Search code examples
c#mysql.netsqlitedatareader

while on IDataReader.Read doesn't work with yield return but foreach on reader does


This is a commonly seen ADO.NET pattern to retrieve data from database using a data reader, but strangely doesn't work.

Doesn't work:

public static IEnumerable<IDataRecord> SelectDataRecord<T>(string query, string connString)
                                                          where T : IDbConnection, new()
{
    using (var conn = new T())
    {
        using (var cmd = conn.CreateCommand())
        {
            cmd.CommandText = query;
            cmd.Connection.ConnectionString = connString;

            cmd.Connection.Open();
            using (var reader = (DbDataReader)cmd.ExecuteReader())
            {
                // the main part
                while (reader.Read())
                {
                    yield return (IDataRecord)reader;
                }
            }
        }
    }

This does work:

public static IEnumerable<IDataRecord> SelectDataRecord<T>(string query, string connString)
                                                          where T : IDbConnection, new()
{
    using (var conn = new T())
    {
        using (var cmd = conn.CreateCommand())
        {
            cmd.CommandText = query;
            cmd.Connection.ConnectionString = connString;

            cmd.Connection.Open();
            using (var reader = (DbDataReader)cmd.ExecuteReader())
            {
                // the main part
                foreach (var item in reader.Cast<IDataRecord>())
                {
                    yield return item;
                }
            }
        }
    }

The only relevant change I see is that in the first code the iterator is returned from while loop while in the second it is returned from a foreach loop.

I call it like:

// I have to buffer for some reason
var result = SelectDataRecord<SQLiteConnection>(query, connString).ToList(); 

foreach(var item in result)
{
    item.GetValue(0); // explosion
}

I tried with SQLite .NET connector as well as MySQL connector. The result is the same, i.e. first approach fails, second one succeeds.

Exception

SQLite

An unhandled exception of type 'System.InvalidOperationException' occurred in System.Data.SQLite.dll. Additional information: No current row

MySQL

An unhandled exception of type 'System.Exception' occurred in MySql.Data.dll. Additional information: No current query in data reader

Is it because of the implementation differences between reader.Read and reader.GetEnumerator in the specific ADO.NET connectors? I couldn't see any noticeable difference when I checked the source of System.Data.SQLite project, GetEnumerator calls Read internally. I am assuming ideally in both cases the yield keyword prevents eager execution of the method and the loops have to be executed only once the enumerator is enumerated externally.


Update:

I use this pattern to be on the safe side (essentially the same as the second approach but a little less verbose),

using (var reader = cmd.ExecuteReader())
    foreach (IDataRecord record in reader as IEnumerable)
        yield return record;

Solution

  • The difference between the two examples is because foreach has different semantics from while which is a plain loop. The underlying GetEnumerator of foreach makes the difference here.
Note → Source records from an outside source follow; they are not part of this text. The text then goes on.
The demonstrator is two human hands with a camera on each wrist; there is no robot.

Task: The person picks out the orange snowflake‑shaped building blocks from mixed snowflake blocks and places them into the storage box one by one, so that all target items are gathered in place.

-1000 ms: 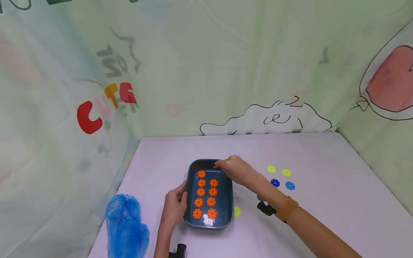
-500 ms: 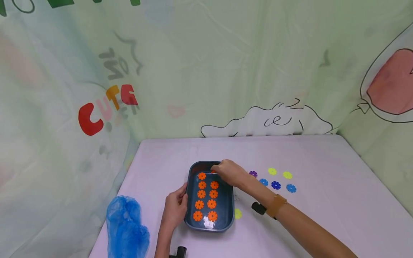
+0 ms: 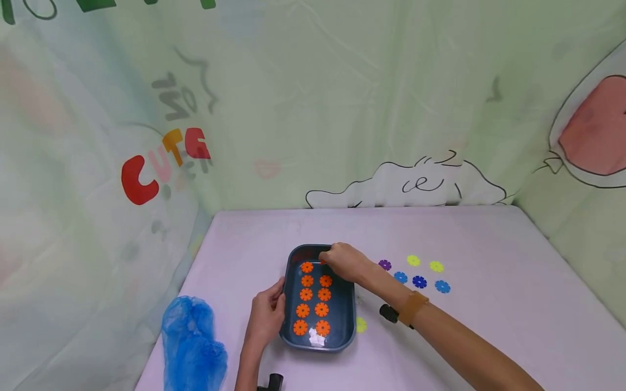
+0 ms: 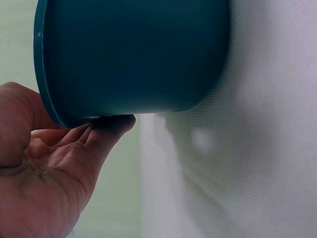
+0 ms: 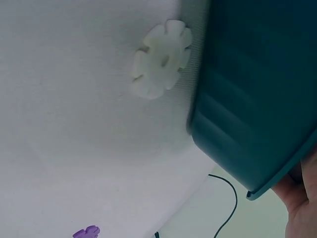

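Observation:
A dark blue-grey rectangular tray (image 3: 337, 320) stands on the table. Flower-shaped orange discs (image 3: 303, 310) lie inside it in two columns. My left hand (image 3: 266, 315) holds the tray's left side. In the left wrist view its fingers (image 4: 109, 131) lie along the outer wall, with the thumb near the rim. My right hand (image 3: 346, 262) reaches over the far right corner and pinches another orange disc (image 3: 323, 262), mostly covered by the fingers. In the right wrist view, the tray wall (image 5: 247, 109) hides most of this hand.
Right of the tray lie a purple disc (image 3: 385, 265), yellow discs (image 3: 413, 260) and blue discs (image 3: 419, 282). A yellow-green disc (image 3: 361, 325) sits by the tray's right edge. A white disc (image 5: 163, 59) is close to the wall. A crumpled blue plastic bag (image 3: 193, 342) is at left.
My right hand has moved slightly left and down inside the tray's far end, carrying the orange disc; its forearm now uncovers the purple and a blue disc. The left hand keeps its hold.

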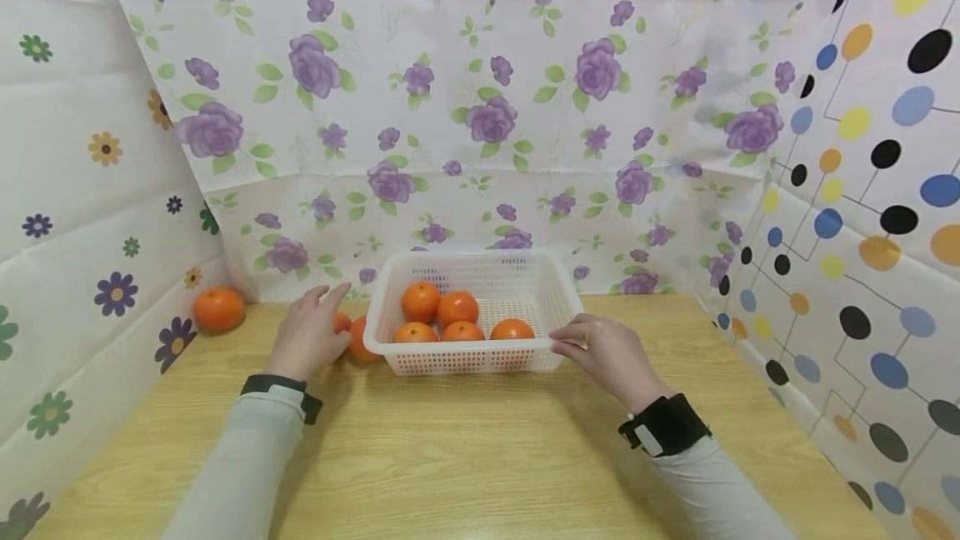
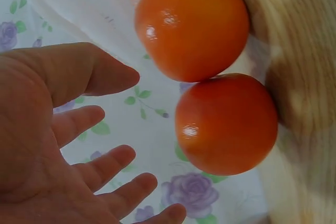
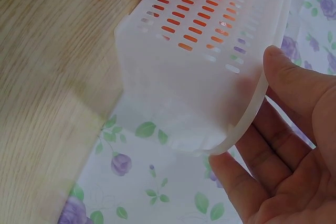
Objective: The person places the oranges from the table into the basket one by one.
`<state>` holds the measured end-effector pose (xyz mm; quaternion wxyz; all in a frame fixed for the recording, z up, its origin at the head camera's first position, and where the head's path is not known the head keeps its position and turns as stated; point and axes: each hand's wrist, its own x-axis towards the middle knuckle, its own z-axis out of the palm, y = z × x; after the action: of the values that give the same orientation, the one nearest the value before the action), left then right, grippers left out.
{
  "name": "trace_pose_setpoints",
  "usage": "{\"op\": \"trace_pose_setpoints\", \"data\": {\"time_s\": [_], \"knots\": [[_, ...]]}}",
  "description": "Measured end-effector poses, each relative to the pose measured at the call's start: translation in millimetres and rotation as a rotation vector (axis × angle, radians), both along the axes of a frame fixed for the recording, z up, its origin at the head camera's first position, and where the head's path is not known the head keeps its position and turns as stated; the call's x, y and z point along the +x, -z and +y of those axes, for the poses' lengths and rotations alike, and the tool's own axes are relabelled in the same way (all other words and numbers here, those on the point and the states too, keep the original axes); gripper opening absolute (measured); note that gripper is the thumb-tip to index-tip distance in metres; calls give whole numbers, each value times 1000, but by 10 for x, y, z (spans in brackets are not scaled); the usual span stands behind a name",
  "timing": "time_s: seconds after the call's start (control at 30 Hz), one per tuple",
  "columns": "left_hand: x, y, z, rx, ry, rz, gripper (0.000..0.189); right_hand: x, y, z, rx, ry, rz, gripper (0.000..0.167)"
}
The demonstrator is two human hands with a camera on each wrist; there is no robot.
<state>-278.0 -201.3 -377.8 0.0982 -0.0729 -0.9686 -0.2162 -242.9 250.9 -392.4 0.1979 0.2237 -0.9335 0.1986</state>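
Observation:
A white plastic basket (image 1: pixel 472 363) with slotted walls stands on the table, several oranges (image 1: pixel 457 307) inside it. At its front right corner my right hand (image 1: pixel 606 357) pinches the rim, thumb on one side and fingers on the other, as the right wrist view shows. My left hand (image 1: pixel 307 336) is just left of the basket, fingers spread, holding nothing. Beside it two oranges lie on the table: one (image 2: pixel 192 27) against the basket's left end and another (image 2: pixel 227 124) touching the first. The left hand partly hides both in the head view.
One more orange (image 1: pixel 219 309) lies at the table's back left corner. Wooden tabletop (image 1: pixel 480 457) stretches in front of the basket. A flowered cloth (image 1: pixel 491 148) hangs close behind it, with a patterned cloth on either side.

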Motion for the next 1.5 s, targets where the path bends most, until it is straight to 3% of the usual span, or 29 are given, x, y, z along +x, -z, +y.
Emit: {"op": "trace_pose_setpoints", "data": {"time_s": [0.57, 1.2, 1.5], "knots": [[-93, 169, -63, 13, -13, -50, 84, -15, 16, -3, 8, 4, 10, 18], [-153, 283, -125, -6, 6, -45, 84, -14, 49, 7, 3, 1, 17, 19], [-149, 318, -135, -29, 25, -10, 80, -12, 38, 2, 3, 1, 11, 19]]}}
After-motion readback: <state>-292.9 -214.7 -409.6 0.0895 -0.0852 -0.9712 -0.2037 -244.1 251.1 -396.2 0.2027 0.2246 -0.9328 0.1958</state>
    As Joel says, in the first example, the same reader object is yielded on each iteration of the while loop. This is because the both the IDataReader as well as IDataRecord are the same here, which is unfortunate. When a ToList is called on the resulting sequence, the yielding is complete upon which the using blocks closes the reader and connection objects, and you end up with a list of disposed reader objects of the same reference.

    In the second example, the foreach on data reader ensures a copy of IDataRecord is yielded. The GetEnumerator is implemented like this:

    public IEnumerator GetEnumerator()
    {
        return new DbEnumerator(this); // the same in MySQL as well as SQLite ADO.NET connectors
    }
    

    where MoveNext of System.Data.Common.DbEnumerator class is implemented like:

    IDataRecord _current;
    
    public bool MoveNext() // only the essentials
    {
        if (!this._reader.Read())
            return false;
    
        object[] objArray = new object[_schemaInfo.Length];
        this._reader.GetValues(objArray); // caching into obj array
        this._current = new DataRecordInternal(_schemaInfo, objArray); // a new copy made here
        return true;
    }
    

    The DataRecordInternal is the actual implementation of the IDataRecord which is yielded from the foreach which is not the same reference as the reader, but a cached copy of all the values of the row/record.

    The System.Linq.Cast in this case is a mere representation preserving cast which does nothing to the overall effect. Cast<T> will be implemented like this:

    public static IEnumerable<T> Cast<T>(this IEnumerable source)
    {
        foreach (var item in source)
            yield return (T)item; // representation preserving since IDataReader implements IDataRecord
    }
    

    An example without Cast<T> call can be shown to not exhibit this problem.

    using (var reader = cmd.ExecuteReader())
        foreach (var record in reader as IEnumerable)
            yield return record;
    

    The above example just works fine.


    An important distinction to make is that the first example is problematic only if you are not making use of the values read from database in its first enumeration itself. It is only the subsequent enumerations which throw since reader will be disposed by then. An eg,

    using (var reader = cmd.ExecuteReader())
        while (reader.Read())
            yield return reader;
    
    ...
    foreach(var item in ReaderMethod())
    {
        item.GetValue(0); // runs fine
    } 
    
    ...
    foreach(var item in ReaderMethod().ToList())
    {
        item.GetValue(0); // explosion
    }